Instructions to follow:
Could you repeat every line below exactly, skipping the images?

Raw data:
+ + + + + + +

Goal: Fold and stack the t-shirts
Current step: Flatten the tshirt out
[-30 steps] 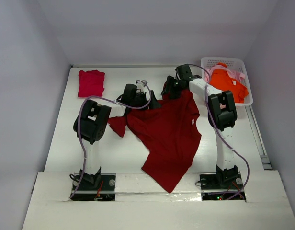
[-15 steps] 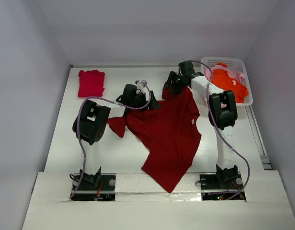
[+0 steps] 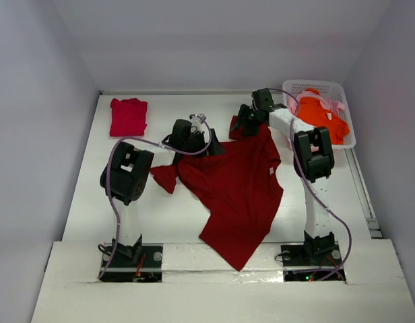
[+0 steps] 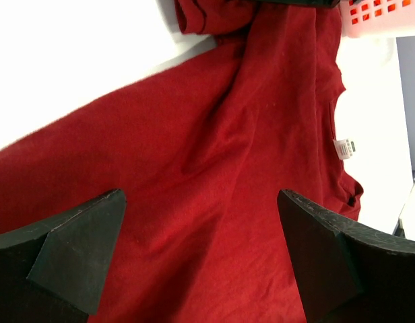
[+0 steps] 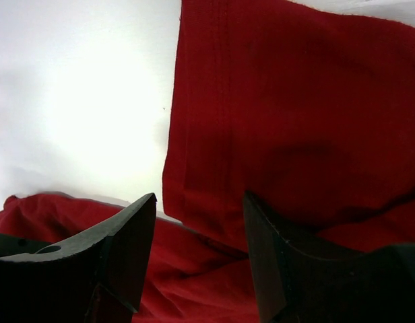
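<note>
A large dark red t-shirt (image 3: 234,188) lies spread and rumpled across the middle of the table, its bottom corner reaching the near edge. My left gripper (image 3: 194,138) hangs over the shirt's far left part, wide open (image 4: 201,202), with only red cloth (image 4: 228,134) below it. My right gripper (image 3: 242,121) stands at the shirt's far sleeve (image 5: 295,101), jaws apart (image 5: 201,198), the sleeve hem just beyond them. A crimson-pink t-shirt (image 3: 128,116) lies folded at the back left. A bright orange t-shirt (image 3: 320,118) and a pale pink one (image 3: 339,106) lie in the basket.
The white lattice basket (image 3: 315,83) stands at the back right corner, close to the right arm; its edge shows in the left wrist view (image 4: 382,17). White walls close in the table at the back and on both sides. A white label (image 4: 343,148) marks the shirt's collar.
My right gripper has shifted slightly right and back at the far sleeve. The left arm's elbow has drifted a little left; its gripper stays open over the shirt.
</note>
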Robot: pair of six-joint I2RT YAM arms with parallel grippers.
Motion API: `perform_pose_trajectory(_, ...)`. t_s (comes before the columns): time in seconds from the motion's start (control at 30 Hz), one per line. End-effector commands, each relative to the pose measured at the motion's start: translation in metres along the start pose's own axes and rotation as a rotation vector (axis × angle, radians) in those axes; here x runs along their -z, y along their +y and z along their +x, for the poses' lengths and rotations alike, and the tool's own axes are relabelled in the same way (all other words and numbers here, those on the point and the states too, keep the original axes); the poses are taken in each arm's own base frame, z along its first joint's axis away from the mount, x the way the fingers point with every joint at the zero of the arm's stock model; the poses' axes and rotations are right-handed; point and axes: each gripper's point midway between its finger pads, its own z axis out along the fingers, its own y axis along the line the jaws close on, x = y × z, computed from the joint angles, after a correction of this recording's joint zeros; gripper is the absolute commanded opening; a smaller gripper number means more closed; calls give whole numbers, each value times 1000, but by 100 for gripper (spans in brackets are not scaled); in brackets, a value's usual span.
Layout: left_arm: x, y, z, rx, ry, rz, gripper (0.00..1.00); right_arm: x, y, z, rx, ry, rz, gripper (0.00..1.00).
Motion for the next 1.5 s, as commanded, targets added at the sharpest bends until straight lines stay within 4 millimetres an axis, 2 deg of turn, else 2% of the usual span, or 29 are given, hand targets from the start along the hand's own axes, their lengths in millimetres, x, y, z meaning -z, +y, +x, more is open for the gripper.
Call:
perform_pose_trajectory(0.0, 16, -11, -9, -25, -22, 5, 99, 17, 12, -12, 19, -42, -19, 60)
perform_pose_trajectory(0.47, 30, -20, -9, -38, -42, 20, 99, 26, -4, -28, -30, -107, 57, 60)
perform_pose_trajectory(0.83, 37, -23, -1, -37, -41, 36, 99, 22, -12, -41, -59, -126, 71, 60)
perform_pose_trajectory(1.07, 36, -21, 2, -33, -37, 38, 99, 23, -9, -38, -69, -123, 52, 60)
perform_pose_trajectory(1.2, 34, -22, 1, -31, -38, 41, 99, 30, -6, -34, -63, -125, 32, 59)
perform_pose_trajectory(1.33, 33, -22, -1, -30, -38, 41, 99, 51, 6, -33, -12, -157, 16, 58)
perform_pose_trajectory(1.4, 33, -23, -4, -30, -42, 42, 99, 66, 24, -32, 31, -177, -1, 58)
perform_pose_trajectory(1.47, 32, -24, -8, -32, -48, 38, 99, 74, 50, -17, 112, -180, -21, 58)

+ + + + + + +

Your solution:
Goal: Fold and stack the t-shirts
Current step: Flatten the tshirt out
[-30 steps] 
[-15 steps] 
[+0 steps] 
[+0 steps] 
[+0 steps] 
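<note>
A large dark red t-shirt (image 3: 234,188) lies spread and rumpled across the middle of the table, its bottom corner reaching the near edge. My left gripper (image 3: 194,138) hangs over the shirt's far left part, wide open (image 4: 201,202), with only red cloth (image 4: 228,134) below it. My right gripper (image 3: 242,121) stands at the shirt's far sleeve (image 5: 295,101), jaws apart (image 5: 201,198), the sleeve hem just beyond them. A crimson-pink t-shirt (image 3: 128,116) lies folded at the back left. A bright orange t-shirt (image 3: 320,118) and a pale pink one (image 3: 339,106) lie in the basket.
The white lattice basket (image 3: 315,83) stands at the back right corner, close to the right arm; its edge shows in the left wrist view (image 4: 382,17). White walls close in the table at the back and on both sides. A white label (image 4: 343,148) marks the shirt's collar.
My right gripper has shifted slightly right and back at the far sleeve. The left arm's elbow has drifted a little left; its gripper stays open over the shirt.
</note>
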Robot: pair of six-joint I2RT YAM arms with parallel grippers.
Motion API: `perform_pose_trajectory(_, ...)`. t_s (comes before the columns): time in seconds from the motion's start (control at 30 Hz), one per line. End-effector commands, each relative to the pose measured at the motion's start: translation in metres along the start pose's own axes and rotation as a rotation vector (axis × angle, radians) in those axes; here x runs along their -z, y along their +y and z along their +x, for the poses' lengths and rotations alike, and the tool's own axes are relabelled in the same way (all other words and numbers here, those on the point and the states too, keep the original axes); the poses are taken in each arm's own base frame, z along its first joint's axis away from the mount, x the way the fingers point with every joint at the zero of the arm's stock model; the poses' axes and rotations are right-handed; point and axes: each gripper's point midway between its finger pads, its own z axis out along the fingers, its own y axis along the line the jaws close on, x = y × z, computed from the joint angles, after a correction of this recording's joint zeros; gripper is the absolute commanded opening; a smaller gripper number means more closed; calls give whole numbers, each value times 1000, but by 100 for gripper (spans in brackets are not scaled); in brackets, a value's usual span.
Layout: left_arm: x, y, z, rx, ry, rz, gripper (0.00..1.00); right_arm: x, y, z, rx, ry, rz, gripper (0.00..1.00).
Motion for the next 1.5 s, as commanded, targets added at the sharpest bends until straight lines stay within 4 millimetres an axis, 2 deg of turn, else 2% of the usual span, or 29 are given, hand targets from the start along the hand's own axes, their lengths in millimetres, x, y, z meaning -z, +y, +x, more is open for the gripper.
Call:
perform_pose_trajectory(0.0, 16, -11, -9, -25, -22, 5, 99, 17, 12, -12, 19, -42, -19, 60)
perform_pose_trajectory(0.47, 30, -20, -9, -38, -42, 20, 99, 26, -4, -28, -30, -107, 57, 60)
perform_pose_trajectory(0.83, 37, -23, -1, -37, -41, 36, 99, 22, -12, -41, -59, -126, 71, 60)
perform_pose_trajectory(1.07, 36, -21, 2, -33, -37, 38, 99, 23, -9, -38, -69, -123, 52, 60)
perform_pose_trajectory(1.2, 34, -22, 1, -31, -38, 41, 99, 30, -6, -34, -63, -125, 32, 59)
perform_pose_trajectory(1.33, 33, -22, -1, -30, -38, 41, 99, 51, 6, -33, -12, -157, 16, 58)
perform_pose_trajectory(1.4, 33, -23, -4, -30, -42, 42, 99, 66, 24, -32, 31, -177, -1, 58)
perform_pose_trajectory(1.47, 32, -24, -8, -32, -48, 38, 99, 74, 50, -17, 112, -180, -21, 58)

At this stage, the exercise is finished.